** Exercise **
Read the data, and whenever a line holds the word "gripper", report that line.

** Given records **
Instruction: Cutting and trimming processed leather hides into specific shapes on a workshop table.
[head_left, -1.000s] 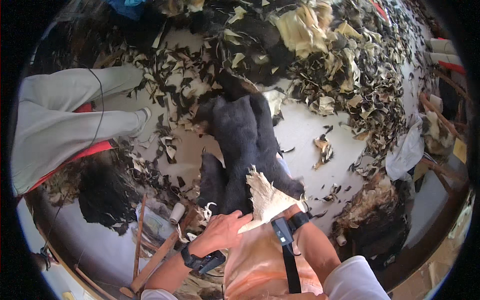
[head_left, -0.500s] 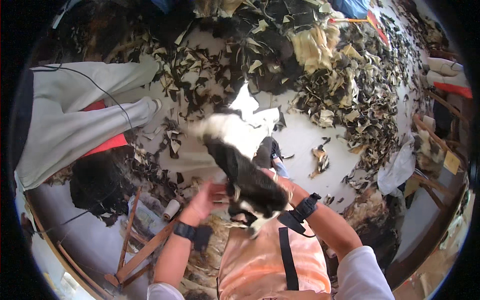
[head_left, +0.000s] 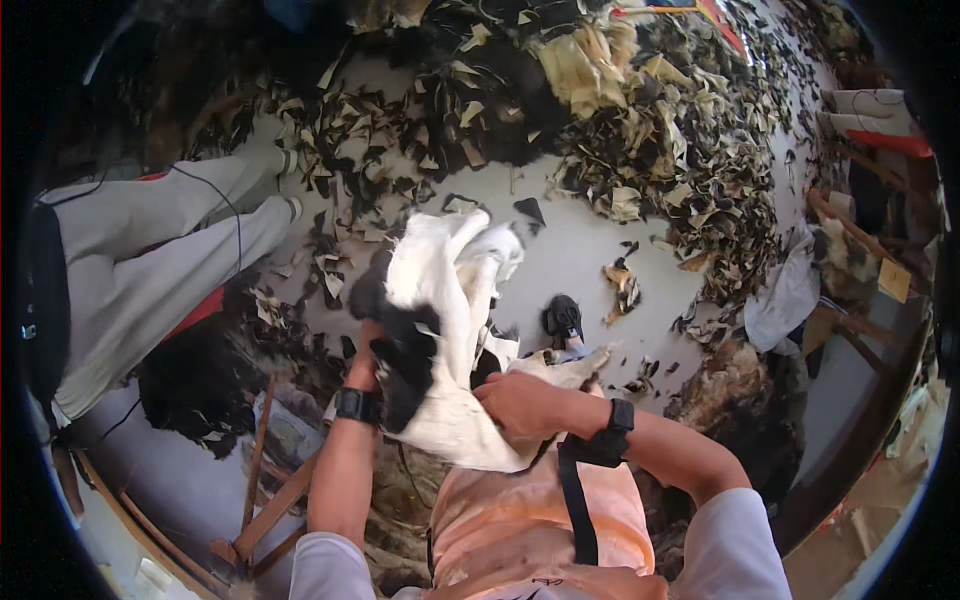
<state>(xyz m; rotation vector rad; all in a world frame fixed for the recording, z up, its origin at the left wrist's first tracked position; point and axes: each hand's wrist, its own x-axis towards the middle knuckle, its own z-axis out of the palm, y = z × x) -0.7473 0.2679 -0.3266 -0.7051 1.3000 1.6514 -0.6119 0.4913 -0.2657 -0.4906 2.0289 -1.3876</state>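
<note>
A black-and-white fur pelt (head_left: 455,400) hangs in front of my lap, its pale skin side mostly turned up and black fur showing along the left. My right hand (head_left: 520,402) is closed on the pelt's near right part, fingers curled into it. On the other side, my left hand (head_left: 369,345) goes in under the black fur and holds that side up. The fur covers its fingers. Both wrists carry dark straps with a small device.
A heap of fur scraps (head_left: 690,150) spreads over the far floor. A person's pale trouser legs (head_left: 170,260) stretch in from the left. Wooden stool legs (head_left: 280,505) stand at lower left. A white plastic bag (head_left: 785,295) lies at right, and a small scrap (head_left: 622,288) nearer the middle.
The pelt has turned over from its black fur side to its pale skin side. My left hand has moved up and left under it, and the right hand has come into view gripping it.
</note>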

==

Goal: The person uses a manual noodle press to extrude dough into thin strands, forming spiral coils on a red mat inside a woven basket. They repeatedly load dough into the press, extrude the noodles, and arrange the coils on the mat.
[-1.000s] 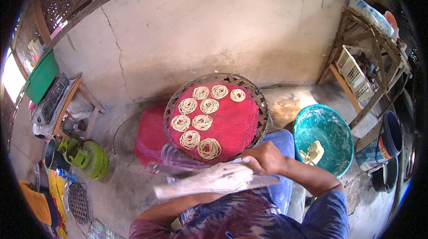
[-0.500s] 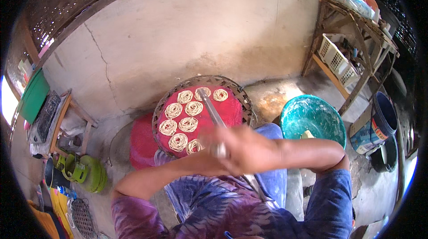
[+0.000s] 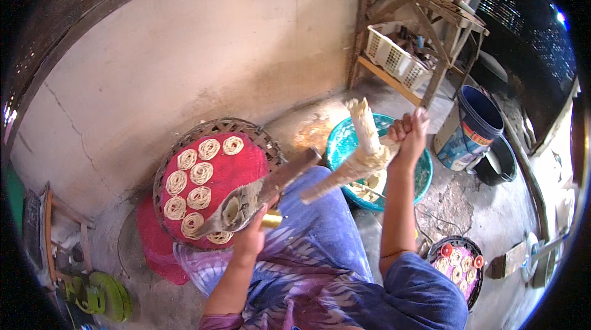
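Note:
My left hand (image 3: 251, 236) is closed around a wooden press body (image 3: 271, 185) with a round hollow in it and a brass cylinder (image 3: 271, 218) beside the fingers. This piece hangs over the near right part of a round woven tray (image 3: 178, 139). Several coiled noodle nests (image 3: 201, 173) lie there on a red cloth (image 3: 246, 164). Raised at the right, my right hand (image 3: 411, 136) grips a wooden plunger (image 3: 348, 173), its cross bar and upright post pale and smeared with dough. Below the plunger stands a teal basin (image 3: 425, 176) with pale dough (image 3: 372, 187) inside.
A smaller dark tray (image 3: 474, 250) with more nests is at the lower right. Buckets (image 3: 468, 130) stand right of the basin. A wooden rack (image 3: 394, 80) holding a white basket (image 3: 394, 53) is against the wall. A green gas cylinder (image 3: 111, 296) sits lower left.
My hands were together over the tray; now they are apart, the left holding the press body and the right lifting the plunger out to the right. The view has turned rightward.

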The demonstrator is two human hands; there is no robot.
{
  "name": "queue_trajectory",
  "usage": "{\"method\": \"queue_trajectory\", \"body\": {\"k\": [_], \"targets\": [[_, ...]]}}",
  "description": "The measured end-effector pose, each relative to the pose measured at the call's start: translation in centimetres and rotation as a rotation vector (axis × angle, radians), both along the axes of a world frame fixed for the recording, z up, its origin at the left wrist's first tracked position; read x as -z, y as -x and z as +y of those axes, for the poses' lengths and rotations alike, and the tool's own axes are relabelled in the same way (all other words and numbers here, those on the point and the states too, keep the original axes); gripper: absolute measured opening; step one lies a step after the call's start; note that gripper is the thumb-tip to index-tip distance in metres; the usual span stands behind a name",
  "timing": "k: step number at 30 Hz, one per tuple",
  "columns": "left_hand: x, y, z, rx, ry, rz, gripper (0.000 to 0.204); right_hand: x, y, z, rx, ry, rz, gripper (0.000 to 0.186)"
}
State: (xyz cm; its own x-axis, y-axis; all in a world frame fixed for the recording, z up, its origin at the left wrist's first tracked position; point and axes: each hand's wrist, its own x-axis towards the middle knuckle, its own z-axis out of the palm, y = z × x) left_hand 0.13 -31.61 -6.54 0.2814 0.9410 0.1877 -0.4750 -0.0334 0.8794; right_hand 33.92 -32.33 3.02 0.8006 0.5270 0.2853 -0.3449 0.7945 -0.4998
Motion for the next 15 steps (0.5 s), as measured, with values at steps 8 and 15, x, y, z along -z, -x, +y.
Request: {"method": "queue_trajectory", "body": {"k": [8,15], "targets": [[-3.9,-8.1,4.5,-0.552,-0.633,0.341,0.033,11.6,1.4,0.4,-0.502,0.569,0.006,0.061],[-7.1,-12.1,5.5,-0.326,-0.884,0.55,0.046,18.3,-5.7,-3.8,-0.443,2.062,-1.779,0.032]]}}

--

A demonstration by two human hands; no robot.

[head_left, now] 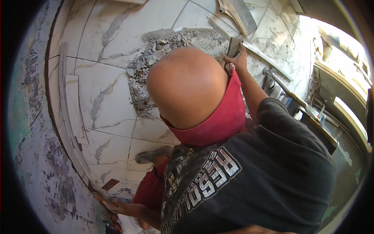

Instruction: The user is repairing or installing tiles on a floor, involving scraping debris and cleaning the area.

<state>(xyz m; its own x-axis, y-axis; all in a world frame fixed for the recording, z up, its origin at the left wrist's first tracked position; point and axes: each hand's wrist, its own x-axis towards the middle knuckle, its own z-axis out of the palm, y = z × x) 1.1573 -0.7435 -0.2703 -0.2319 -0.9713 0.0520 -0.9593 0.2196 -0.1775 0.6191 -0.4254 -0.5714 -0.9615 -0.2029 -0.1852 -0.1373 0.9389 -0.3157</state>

** Worked solution **
  "description": "The measured end-effector pose, each relative to the pose measured at the call's start: translation in centimetres and rotation as a rotation vector (axis × angle, radians), both along the axes of a world frame fixed for the recording, z up, its origin at the left wrist's first tracked position; read x as -z, y as -x and z as +y of those axes, for the poses' lengths and rotations alike, and the tool's own axes are relabelled in the same way (all other words and numbers here, those on the point and the states too, keep the original axes); gripper: absolute measured opening; step one lies a step after the call's start; note that gripper is the thumb-tip to index-tip distance in metres; the usual span stands behind a name",
  "columns": "left_hand: x, y, z, rx, ry, rz, gripper (0.000 to 0.204); right_hand: x, y, z, rx, ry, rz, gripper (0.000 to 0.186)"

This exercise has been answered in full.